Regulator is 3.3V instead of a lower output voltage because we want consistent white balance between RGB LEDs on a single board and from board to board over most of the device's discharge cycle. We'd like to keep switching the high current load while maintaining bluetooth connection with central down to end of discharge (2.5-2.7V loaded battery voltage).
3.3V regulator output will see up to ~300mV swing over ~5ms when load is switched and unloaded battery voltage is around 3.3V or lower.

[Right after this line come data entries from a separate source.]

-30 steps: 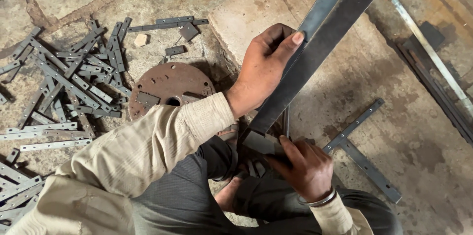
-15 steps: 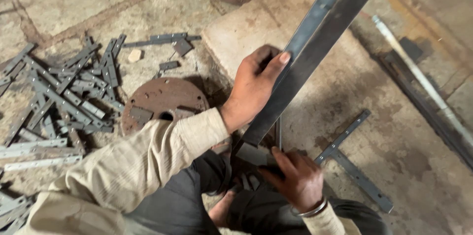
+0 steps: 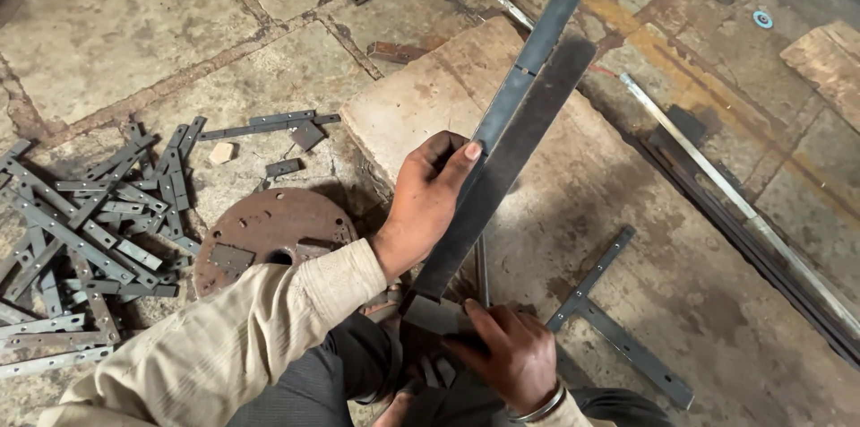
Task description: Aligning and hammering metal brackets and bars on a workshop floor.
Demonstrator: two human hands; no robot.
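Note:
My left hand (image 3: 428,198) grips the edge of a long flat metal bar (image 3: 502,167) that slants up to the right over a stone slab (image 3: 573,212). A second, narrower grey bar (image 3: 546,28) lies along its upper side and runs out of the top of the view. My right hand (image 3: 506,355) presses on the lower end of the wide bar, near my lap, with a bangle at the wrist. My left sleeve is beige.
A pile of short drilled metal strips (image 3: 81,239) lies at the left, beside a rusty round plate (image 3: 269,234). A T-shaped metal piece (image 3: 609,310) rests on the slab at the right. Long rods (image 3: 743,212) run along the right side.
The view has tilted up and shows more floor beyond the slab. Both hands keep their hold on the bars, the right hand shifting slightly lower.

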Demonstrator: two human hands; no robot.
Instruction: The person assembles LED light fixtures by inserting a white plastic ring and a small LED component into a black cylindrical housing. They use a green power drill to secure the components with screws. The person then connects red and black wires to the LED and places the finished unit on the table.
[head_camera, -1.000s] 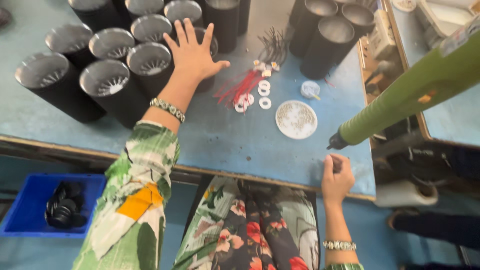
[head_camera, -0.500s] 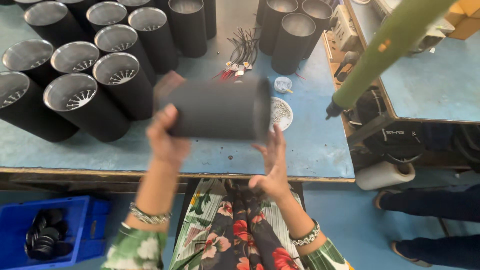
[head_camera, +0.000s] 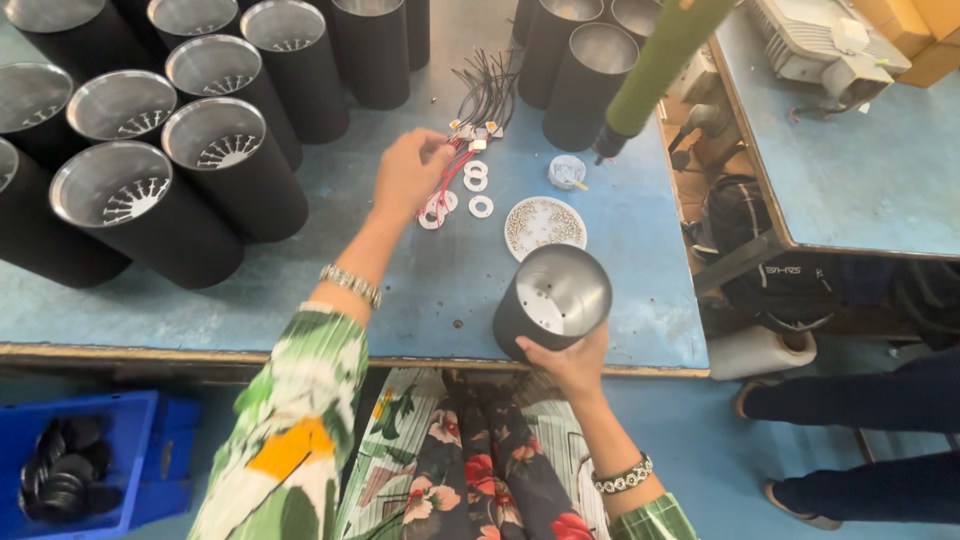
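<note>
The right hand (head_camera: 575, 362) clamps the black cylinder (head_camera: 552, 301) at the blue table (head_camera: 300, 310) front edge, open end up. Beyond it, the left hand (head_camera: 408, 175) pinches red wires (head_camera: 448, 180) beside a screw dish (head_camera: 545, 226).

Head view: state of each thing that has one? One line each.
Black cylinder: upright at the table's near edge, open end up, gripped by the right hand.
Left hand: fingers pinched at the red-wired parts.
White rings: lying flat and loose.
White dish: holds small beads.
Other cylinders: upright, open ends up, clustered.
Green tool: hanging, tip above the table.
Blue bin: holds black parts.
</note>
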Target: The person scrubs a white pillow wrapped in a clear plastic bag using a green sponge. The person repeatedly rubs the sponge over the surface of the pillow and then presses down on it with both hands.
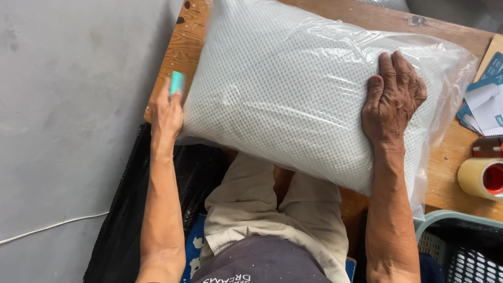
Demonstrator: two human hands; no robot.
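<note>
Head view. A white dotted pillow [293,94] sealed in a clear plastic bag [450,68] lies across a wooden tabletop [183,47], its near edge overhanging toward the person's lap.

The right hand [393,99] rests palm down on the pillow's right portion. Its fingers [390,65] are extended and slightly curled, pressing on the bag surface; they enclose nothing. The pillow lies directly beneath these fingers and extends well to their left.

The left hand [166,112] is at the pillow's left edge, touching or just beside the bag. Its fingers are closed around a small teal object [177,82], which stands upright above the hand; the kind of object cannot be determined. The pillow lies immediately to the right of these fingers.

On the tabletop to the right of the pillow: a stack of blue and white cards [484,105] and a roll of tan tape [482,178]. A teal perforated basket [461,246] sits below the tabletop edge at lower right. Black sheeting [126,220] covers the floor at left.
</note>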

Connection to nRF Connect or our app on iOS times out (error code 6) faster the closer battery voltage gets to 3.3V (the larger regulator output dip gets when load is powered) over a discharge cycle.
We're currently running Radio LDO directly off of VDD (powered by 3.3V regulator), and I'm wondering if we'll expect to do any better with the 300mV over 5us regulator swings if we power Radio LDO from DC/DC converter. A Nordic answer to a related question seems to suggest we will do better using DC/DC in our application.
I found in a Nordic answer to another question that Nordic has tested Radio LDO to be okay with up to around 100mV supply ripple, but I can't find anything about how well DC/DC converter holds AVDD steady with VDD moving quickly or generally what Radio performance can look like using DC/DC converter in an application like ours where VDD is moving quickly by a few hundred mV.
Do you have any relevant testing that could tell me what I should expect or any specifications or scope screen grabs that describe or show AVDD response to rapid step changes in VDD with DC/DC converter enabled using nrf51822 QFN reference circuit with DC/DC converter setup (from PS v3.1)?
On a related note, should I expect external oscillators to not be happy with VDD moving like it is in our application? Is this more likely to create connectivity issues than input to Radio LDO moving as it is in our application? Block resource req's in PS v3.1 seem to suggest hfclk and lfclk are not powered by 1.2V or 1.7V LDOs, how are they powered?